• _WORK TO COMPLETE_
No pictures belong in the copy. Restate the rest of the data exactly.

• _INFORMATION SUPPLIED_

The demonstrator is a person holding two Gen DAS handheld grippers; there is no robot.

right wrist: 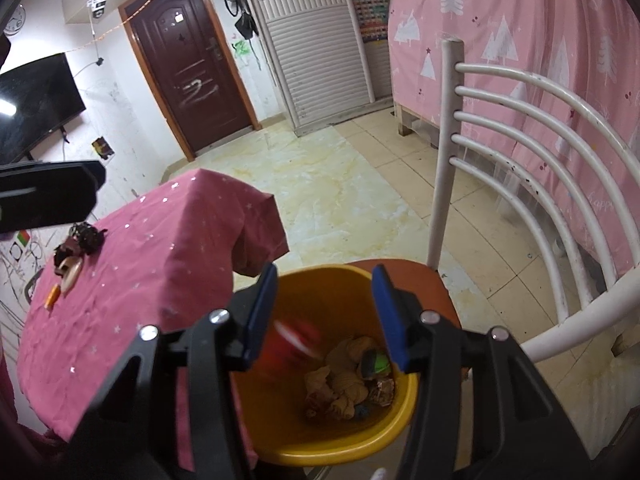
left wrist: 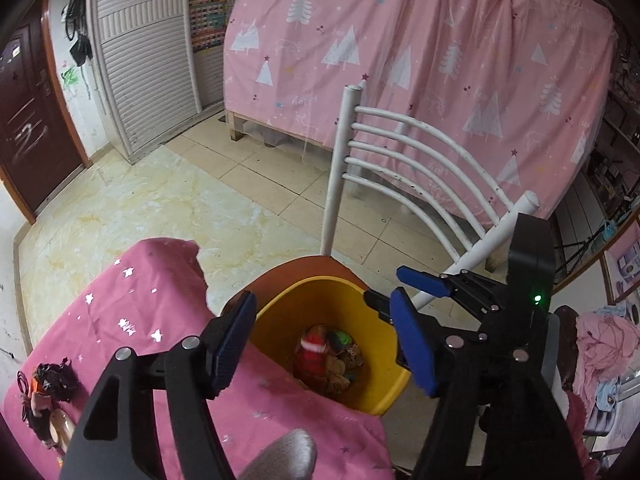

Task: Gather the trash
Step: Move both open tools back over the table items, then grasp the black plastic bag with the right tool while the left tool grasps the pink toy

• _THE ANSWER_
The demonstrator is a person holding two Gen DAS handheld grippers; there is no robot.

right wrist: 
left wrist: 

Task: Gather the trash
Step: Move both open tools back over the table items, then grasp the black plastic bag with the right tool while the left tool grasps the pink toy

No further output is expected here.